Caribou, Me and You
Gypsies in a Camper
It was 1986 when my lover, Mark Schulze (now my husband), and I decided to sell or give away all our earthly possessions and travel around the United States and Canada for the next nine months in a small camper.
We bestowed our beloved television set and kitchen items to our friends and family. While happy to receive these gifts, they were also concerned that Mark and I would disappear forever.
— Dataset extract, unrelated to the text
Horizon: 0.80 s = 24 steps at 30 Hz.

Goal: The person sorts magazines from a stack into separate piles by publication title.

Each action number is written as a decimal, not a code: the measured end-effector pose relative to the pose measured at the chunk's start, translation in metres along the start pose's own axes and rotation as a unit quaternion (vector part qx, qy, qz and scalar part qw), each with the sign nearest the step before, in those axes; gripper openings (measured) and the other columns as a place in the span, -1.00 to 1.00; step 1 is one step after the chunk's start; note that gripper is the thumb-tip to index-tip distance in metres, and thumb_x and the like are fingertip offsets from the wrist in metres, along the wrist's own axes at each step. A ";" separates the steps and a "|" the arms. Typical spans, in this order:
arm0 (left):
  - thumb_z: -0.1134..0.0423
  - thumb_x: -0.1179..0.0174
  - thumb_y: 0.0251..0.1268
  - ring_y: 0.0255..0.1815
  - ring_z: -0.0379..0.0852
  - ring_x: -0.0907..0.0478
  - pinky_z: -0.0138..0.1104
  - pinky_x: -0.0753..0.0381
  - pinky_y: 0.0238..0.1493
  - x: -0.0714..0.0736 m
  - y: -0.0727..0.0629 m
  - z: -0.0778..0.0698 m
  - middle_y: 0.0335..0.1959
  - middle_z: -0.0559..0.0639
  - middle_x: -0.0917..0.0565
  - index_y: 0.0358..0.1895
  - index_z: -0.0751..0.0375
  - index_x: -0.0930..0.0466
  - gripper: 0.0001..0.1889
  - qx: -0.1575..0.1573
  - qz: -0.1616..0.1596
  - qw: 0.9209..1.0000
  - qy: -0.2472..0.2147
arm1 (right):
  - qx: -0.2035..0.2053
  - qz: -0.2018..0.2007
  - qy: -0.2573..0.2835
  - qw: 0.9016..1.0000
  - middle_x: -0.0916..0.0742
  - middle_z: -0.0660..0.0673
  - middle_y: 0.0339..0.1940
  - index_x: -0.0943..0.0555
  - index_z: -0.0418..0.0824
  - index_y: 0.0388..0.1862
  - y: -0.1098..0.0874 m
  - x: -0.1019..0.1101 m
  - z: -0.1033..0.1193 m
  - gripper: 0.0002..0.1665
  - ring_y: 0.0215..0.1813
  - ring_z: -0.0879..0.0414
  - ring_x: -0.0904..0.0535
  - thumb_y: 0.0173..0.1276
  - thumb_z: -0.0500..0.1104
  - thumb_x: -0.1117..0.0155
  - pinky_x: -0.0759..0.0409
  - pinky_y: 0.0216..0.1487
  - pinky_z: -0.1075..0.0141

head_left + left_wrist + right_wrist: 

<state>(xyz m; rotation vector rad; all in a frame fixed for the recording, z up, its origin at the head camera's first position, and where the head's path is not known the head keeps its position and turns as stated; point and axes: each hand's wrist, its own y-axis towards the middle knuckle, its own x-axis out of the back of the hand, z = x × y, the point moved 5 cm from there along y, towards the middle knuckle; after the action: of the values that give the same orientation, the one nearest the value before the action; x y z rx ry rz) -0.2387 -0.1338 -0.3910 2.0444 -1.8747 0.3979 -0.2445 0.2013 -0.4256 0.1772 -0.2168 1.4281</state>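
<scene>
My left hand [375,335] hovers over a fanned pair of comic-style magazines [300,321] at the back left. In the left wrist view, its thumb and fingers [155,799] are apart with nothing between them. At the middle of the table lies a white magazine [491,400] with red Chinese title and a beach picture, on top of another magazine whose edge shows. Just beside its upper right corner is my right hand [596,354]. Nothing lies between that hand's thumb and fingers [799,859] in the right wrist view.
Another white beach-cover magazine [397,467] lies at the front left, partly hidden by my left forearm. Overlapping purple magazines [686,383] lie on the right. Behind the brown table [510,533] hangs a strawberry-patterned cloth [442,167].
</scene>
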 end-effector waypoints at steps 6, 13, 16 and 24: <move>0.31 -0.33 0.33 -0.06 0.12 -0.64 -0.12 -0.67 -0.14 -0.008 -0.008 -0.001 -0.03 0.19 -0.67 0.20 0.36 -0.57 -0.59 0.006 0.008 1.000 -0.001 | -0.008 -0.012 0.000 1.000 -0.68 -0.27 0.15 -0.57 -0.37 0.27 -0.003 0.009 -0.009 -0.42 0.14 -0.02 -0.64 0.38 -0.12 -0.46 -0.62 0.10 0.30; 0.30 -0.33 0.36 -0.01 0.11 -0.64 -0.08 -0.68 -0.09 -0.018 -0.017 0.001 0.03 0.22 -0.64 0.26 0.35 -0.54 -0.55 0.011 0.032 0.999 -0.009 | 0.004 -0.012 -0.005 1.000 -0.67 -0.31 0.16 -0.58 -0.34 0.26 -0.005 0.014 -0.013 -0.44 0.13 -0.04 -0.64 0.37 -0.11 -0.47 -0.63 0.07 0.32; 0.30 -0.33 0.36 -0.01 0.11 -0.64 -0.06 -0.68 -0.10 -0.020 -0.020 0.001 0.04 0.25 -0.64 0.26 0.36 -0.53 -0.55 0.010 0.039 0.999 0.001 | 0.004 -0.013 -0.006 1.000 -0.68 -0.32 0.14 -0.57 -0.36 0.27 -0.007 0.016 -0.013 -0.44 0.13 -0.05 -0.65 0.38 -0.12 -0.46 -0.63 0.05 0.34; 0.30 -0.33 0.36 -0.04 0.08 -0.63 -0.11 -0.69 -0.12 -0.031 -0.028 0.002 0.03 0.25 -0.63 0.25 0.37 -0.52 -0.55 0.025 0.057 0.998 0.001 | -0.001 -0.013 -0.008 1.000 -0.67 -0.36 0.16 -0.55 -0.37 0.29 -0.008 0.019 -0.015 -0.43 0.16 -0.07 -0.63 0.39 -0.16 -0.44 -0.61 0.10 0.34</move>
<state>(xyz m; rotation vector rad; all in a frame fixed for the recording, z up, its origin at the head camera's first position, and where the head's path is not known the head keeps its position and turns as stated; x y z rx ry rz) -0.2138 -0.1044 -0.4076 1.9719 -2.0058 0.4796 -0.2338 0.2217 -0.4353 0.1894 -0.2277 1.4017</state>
It was like the neighbors in “Revolutionary Road” who said they were happy that their friends (Kate Winslet and Leonard DiCaprio) were going to live in Paris. However, they secretly wished Frank and April would just stay put like them.
Live For Each Day
But Mark and I were going. We didn’t know how long we’d be gone. And we didn’t know if we would ever come back. That’s the beauty of it. You live fully for each day as it comes. Not for yesterday, and not for tomorrow, but for today. That was the entire gist of the trip. We traveled up the west coast, into and around Alaska, then across Canada and the northern U.S., all the way to the eastern seaboard. Then we headed down to the tip of Florida, and back up through the southern states. Then we returned home to San Diego.
One of my favorite adventures was when Mark and I backpacked into the DeNali wilderness (formerly known as Mt. McKinley). We parked our Chinook in a gravel lot, and then we jumped on a bus into DeNali Park. We disembarked at the furthest point where we then hiked until we found a pretty spot near Wonder Lake. We set up our tent. I was cooking dinner when Mark spotted a young caribou across the lake.
You can see he’s rather small. But you can make out his studly figure. We both noticed that he was wounded and limping.
Safety in Numbers
Perhaps he felt safer with us there on the other side of the lake than by himself. I could understand that. Because earlier that day Mark and I picked our way through some brambly bushes with the distinct odor of stinky socks rising around us. Alaskan sportspeople later informed us that grizzlies smell like dirty socks. We didn’t spot any grizzlies in THAT area, on THAT particular day. But believe me, our antennae were up.
And Good Night
As the sun melted away from the day and the dusk descended, the caribou lay down to rest. And then Mark and I crawled into our tent to do the same.
Next morning, the young caribou was gone. All that remains is the above photograph. Unfortunately, back in 1986, a pair of video producers such as we decided that it would be much too heavy for us to carry the video camera and VCR deck (you had to have both at the time, just to record any footage) into DeNali. Of course we’ve regretted it ever since.